= AIM OF THE TASK =
Once the line holding "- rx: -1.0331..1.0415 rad" is written out, stop; begin at the first line of the material below and retype exactly, dropping pictures.

((

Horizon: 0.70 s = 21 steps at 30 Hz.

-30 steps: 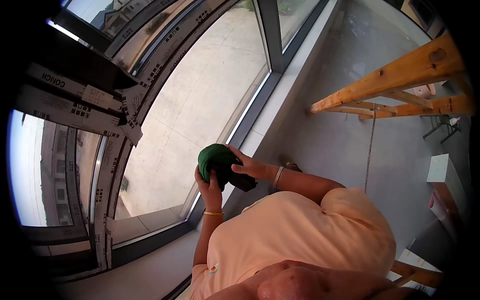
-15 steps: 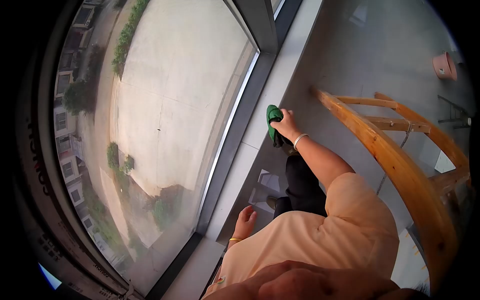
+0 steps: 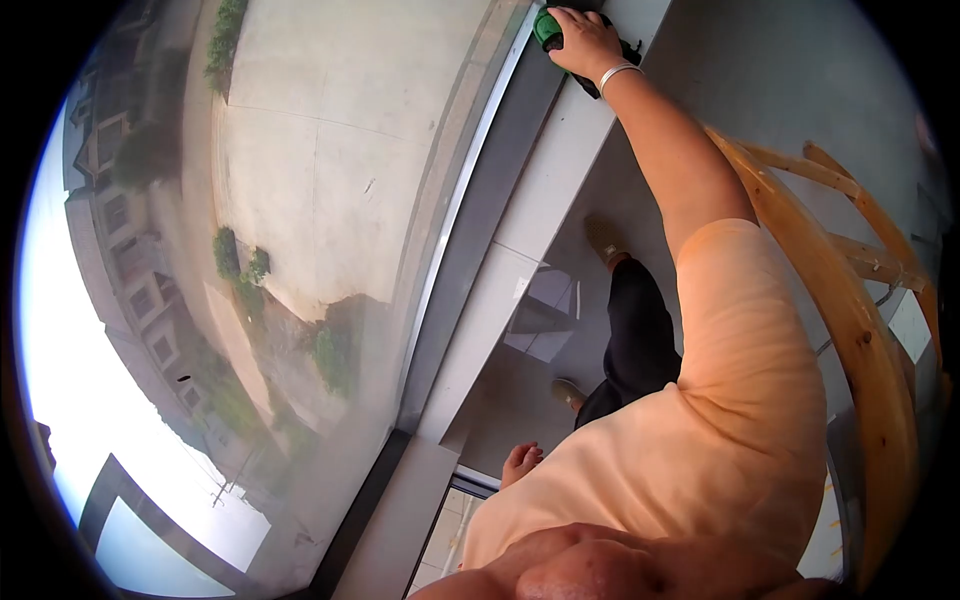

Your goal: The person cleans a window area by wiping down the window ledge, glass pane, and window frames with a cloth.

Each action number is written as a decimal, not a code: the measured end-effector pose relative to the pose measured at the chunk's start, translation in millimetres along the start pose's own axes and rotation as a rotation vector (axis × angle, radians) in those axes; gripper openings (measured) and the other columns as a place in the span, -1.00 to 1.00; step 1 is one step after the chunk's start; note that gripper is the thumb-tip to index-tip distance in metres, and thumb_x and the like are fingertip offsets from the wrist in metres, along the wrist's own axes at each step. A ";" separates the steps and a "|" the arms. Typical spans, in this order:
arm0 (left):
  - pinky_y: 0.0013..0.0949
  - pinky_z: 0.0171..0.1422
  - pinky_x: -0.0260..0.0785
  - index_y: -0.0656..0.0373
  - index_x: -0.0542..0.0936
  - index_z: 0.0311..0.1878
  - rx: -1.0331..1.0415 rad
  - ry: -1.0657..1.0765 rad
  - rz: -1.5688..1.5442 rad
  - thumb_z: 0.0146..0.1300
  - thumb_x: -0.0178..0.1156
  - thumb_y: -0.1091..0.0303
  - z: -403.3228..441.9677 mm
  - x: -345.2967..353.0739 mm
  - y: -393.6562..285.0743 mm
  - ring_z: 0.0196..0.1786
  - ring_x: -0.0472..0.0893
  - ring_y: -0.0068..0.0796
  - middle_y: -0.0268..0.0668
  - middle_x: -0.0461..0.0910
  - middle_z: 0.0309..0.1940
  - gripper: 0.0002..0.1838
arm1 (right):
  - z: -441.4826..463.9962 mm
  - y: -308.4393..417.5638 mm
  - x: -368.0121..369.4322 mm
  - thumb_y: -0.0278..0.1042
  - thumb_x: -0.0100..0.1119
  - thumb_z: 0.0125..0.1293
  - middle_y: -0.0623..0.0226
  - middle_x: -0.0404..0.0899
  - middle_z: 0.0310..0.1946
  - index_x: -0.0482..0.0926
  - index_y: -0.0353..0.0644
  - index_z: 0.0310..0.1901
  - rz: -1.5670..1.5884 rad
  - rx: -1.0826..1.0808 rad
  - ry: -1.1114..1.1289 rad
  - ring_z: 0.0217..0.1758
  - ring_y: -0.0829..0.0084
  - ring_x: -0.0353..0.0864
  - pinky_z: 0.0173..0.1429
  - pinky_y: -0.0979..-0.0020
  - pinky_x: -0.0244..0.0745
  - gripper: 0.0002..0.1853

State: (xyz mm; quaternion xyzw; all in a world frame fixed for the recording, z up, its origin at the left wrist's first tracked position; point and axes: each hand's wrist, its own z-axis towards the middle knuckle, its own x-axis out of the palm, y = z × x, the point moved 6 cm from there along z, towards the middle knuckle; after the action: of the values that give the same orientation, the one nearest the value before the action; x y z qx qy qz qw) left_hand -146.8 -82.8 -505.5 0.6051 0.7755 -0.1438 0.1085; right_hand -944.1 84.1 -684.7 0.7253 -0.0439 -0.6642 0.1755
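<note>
Left hand [image 3: 522, 462] at 6 o'clock, half hidden by the orange shirt [image 3: 640, 460]; whether spread or curled cannot be told. Pale sill [image 3: 540, 200] runs toward 1 o'clock. There, right hand [image 3: 590, 45] grips green-and-black cloth [image 3: 546, 28], apparently against dark window frame [image 3: 470, 250]. Pavement [image 3: 330, 180] outside, 10 o'clock.
</note>
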 end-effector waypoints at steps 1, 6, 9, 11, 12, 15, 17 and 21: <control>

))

= RESPONSE =
Horizon: 0.70 s = 21 steps at 30 Hz.

-30 steps: 
-15 steps: 
+0 steps: 

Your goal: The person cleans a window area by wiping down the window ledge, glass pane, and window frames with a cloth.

Each action number is written as a decimal, not a code: the measured end-effector pose relative to the pose measured at the chunk's start, translation in millimetres along the start pose's own axes and rotation as a rotation vector (axis × angle, radians) in those axes; gripper openings (measured) and the other columns as a place in the span, -1.00 to 1.00; step 1 is one step after the chunk's start; note that gripper is the thumb-tip to index-tip distance in metres, and thumb_x and the like are fingertip offsets from the wrist in metres, along the wrist's own axes at each step. A ";" separates the steps and a "|" the arms. Typical spans, in this order:
arm0 (left):
  - pinky_y: 0.0013..0.0949
  - pinky_z: 0.0171..0.1422
  - pinky_x: -0.0260..0.0785
  - index_y: -0.0656..0.0373
  - index_x: -0.0542..0.0936
  - index_z: 0.0311..0.1878
  - rx: -1.0331..1.0415 rad

This completes the output for the exercise.